Your goal »
Down to the last line, reproduce the records exactly.

Extracted data entries:
»»

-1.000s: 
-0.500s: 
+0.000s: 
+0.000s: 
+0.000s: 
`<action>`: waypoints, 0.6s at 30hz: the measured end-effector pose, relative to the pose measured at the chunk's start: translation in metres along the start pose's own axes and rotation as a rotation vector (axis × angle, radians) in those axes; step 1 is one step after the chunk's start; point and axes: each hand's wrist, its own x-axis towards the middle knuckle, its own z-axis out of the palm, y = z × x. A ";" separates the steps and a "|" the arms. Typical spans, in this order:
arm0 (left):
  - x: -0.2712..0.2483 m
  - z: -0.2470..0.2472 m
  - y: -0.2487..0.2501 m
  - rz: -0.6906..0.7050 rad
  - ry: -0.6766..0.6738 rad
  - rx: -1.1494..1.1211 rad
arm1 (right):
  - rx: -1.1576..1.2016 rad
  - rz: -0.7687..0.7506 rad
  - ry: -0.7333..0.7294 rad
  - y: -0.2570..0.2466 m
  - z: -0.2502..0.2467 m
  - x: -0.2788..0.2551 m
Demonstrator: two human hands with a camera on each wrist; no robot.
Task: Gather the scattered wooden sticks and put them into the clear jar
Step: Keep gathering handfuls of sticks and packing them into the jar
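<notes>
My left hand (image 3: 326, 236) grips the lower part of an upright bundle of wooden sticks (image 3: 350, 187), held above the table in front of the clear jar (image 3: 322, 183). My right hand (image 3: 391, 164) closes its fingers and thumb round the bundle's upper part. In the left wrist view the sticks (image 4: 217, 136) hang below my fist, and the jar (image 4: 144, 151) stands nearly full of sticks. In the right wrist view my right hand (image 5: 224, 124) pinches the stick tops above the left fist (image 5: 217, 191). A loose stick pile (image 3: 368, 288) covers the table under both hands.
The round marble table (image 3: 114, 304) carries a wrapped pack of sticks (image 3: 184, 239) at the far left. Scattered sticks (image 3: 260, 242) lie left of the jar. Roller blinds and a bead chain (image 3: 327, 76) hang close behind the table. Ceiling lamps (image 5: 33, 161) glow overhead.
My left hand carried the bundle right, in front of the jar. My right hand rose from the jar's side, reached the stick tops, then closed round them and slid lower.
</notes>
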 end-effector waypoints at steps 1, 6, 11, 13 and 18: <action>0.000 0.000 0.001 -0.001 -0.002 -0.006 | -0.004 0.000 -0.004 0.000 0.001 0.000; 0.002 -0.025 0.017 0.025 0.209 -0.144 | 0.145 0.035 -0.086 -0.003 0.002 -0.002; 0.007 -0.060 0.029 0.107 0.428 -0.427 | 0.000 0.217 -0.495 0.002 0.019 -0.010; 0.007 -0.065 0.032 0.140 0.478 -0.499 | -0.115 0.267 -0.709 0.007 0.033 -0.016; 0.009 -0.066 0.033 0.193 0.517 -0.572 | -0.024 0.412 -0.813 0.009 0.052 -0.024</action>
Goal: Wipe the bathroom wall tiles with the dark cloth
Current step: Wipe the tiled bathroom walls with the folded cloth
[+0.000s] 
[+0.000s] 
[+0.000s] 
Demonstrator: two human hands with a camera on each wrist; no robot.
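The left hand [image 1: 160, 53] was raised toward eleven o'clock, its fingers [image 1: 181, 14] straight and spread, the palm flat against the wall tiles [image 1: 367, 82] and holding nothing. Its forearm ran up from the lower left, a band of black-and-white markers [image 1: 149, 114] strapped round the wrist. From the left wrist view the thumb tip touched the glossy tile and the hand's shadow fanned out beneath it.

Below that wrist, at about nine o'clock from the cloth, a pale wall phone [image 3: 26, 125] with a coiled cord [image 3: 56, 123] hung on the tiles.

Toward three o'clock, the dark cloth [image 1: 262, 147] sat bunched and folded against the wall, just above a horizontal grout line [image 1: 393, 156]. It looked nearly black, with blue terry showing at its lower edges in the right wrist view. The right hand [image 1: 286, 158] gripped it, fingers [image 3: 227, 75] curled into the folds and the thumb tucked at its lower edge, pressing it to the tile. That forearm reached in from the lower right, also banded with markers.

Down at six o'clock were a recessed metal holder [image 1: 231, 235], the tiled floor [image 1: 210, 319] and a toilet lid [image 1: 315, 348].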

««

Response area »
-1.000s: 
-0.500s: 
+0.000s: 
+0.000s: 
+0.000s: 
`<action>`: waypoints, 0.6s at 30hz: the measured end-effector pose, relative to the pose measured at the chunk's start: translation in metres along the start pose's own axes and rotation as a rotation vector (axis × angle, radians) in those axes; step 1 is one step after the chunk's start; point and axes: each hand's wrist, its own x-axis towards the middle knuckle, its own z-axis out of the palm, y = z × x. A ";" separates the steps and a "|" the arms. Typical spans, in this order:
arm0 (left):
  - x: -0.2712..0.2483 m
  - z: -0.2470..0.2472 m
  - y: -0.2487..0.2501 m
  - rz: -0.6906..0.7050 rad
  - ry: -0.6766..0.6738 rad
  - rx: -1.1494..1.1211 rad
arm1 (right):
  - rx: -1.1576..1.2016 rad
  - rz: -0.7687..0.7506 rad
  - ry: -0.7333..0.7294 rad
  - y: -0.2570..0.2466 m
  - z: -0.2502..0.2467 m
  - x: -0.2788..0.2551 m
Demonstrator: two human hands with a camera on each wrist; no robot.
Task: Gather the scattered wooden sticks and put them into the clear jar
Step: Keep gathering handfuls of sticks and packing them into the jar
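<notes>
My left hand (image 3: 326, 236) grips the lower part of an upright bundle of wooden sticks (image 3: 350, 187), held above the table in front of the clear jar (image 3: 322, 183). My right hand (image 3: 391, 164) closes its fingers and thumb round the bundle's upper part. In the left wrist view the sticks (image 4: 217, 136) hang below my fist, and the jar (image 4: 144, 151) stands nearly full of sticks. In the right wrist view my right hand (image 5: 224, 124) pinches the stick tops above the left fist (image 5: 217, 191). A loose stick pile (image 3: 368, 288) covers the table under both hands.
The round marble table (image 3: 114, 304) carries a wrapped pack of sticks (image 3: 184, 239) at the far left. Scattered sticks (image 3: 260, 242) lie left of the jar. Roller blinds and a bead chain (image 3: 327, 76) hang close behind the table. Ceiling lamps (image 5: 33, 161) glow overhead.
My left hand carried the bundle right, in front of the jar. My right hand rose from the jar's side, reached the stick tops, then closed round them and slid lower.
</notes>
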 end-effector waypoints at steps 1, 6, 11, 13 and 18: <action>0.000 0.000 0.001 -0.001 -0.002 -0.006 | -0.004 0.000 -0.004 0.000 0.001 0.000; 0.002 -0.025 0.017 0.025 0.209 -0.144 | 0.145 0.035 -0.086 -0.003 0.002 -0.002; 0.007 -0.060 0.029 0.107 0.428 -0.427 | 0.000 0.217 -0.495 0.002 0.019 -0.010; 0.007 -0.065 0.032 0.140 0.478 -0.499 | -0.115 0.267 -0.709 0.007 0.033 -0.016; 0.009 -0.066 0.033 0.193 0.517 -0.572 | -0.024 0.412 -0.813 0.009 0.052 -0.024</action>
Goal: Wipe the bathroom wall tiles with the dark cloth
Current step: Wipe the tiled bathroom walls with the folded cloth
[+0.000s] 
[+0.000s] 
[+0.000s] 
Demonstrator: two human hands with a camera on each wrist; no robot.
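The left hand [image 1: 160, 53] was raised toward eleven o'clock, its fingers [image 1: 181, 14] straight and spread, the palm flat against the wall tiles [image 1: 367, 82] and holding nothing. Its forearm ran up from the lower left, a band of black-and-white markers [image 1: 149, 114] strapped round the wrist. From the left wrist view the thumb tip touched the glossy tile and the hand's shadow fanned out beneath it.

Below that wrist, at about nine o'clock from the cloth, a pale wall phone [image 3: 26, 125] with a coiled cord [image 3: 56, 123] hung on the tiles.

Toward three o'clock, the dark cloth [image 1: 262, 147] sat bunched and folded against the wall, just above a horizontal grout line [image 1: 393, 156]. It looked nearly black, with blue terry showing at its lower edges in the right wrist view. The right hand [image 1: 286, 158] gripped it, fingers [image 3: 227, 75] curled into the folds and the thumb tucked at its lower edge, pressing it to the tile. That forearm reached in from the lower right, also banded with markers.

Down at six o'clock were a recessed metal holder [image 1: 231, 235], the tiled floor [image 1: 210, 319] and a toilet lid [image 1: 315, 348].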

There is nothing else to this exercise.